Dataset content ->
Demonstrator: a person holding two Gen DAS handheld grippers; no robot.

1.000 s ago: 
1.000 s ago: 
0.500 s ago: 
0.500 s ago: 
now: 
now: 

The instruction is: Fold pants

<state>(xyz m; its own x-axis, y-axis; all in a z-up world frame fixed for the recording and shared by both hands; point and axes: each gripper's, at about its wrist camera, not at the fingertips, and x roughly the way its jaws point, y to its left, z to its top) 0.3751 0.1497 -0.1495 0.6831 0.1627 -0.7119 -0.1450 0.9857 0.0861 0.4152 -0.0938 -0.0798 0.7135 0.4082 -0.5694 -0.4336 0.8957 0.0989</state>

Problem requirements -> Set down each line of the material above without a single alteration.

Task output ->
Demonstrator: a person holding two Gen DAS handheld grippers; no robot.

1.000 s ago: 
1.000 s ago: 
0.500 s ago: 
0.500 s ago: 
now: 
now: 

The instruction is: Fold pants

<state>(xyz m; its own x-axis, y-axis; all in a z-up world frame fixed for the recording and shared by both hands; point and axes: each gripper's, at about its wrist camera, not at the fingertips, and x roughly the way its jaws point, y to its left, z to its top) 0.3751 0.1497 -0.1495 0.6831 0.1627 -0.7119 -0.1450 0.9857 0.0861 0.4152 -0.0938 -0.0798 0.7135 0.4082 -0.5694 -0.4336 0.8957 0.0989</state>

That is the complete answer to the exercise.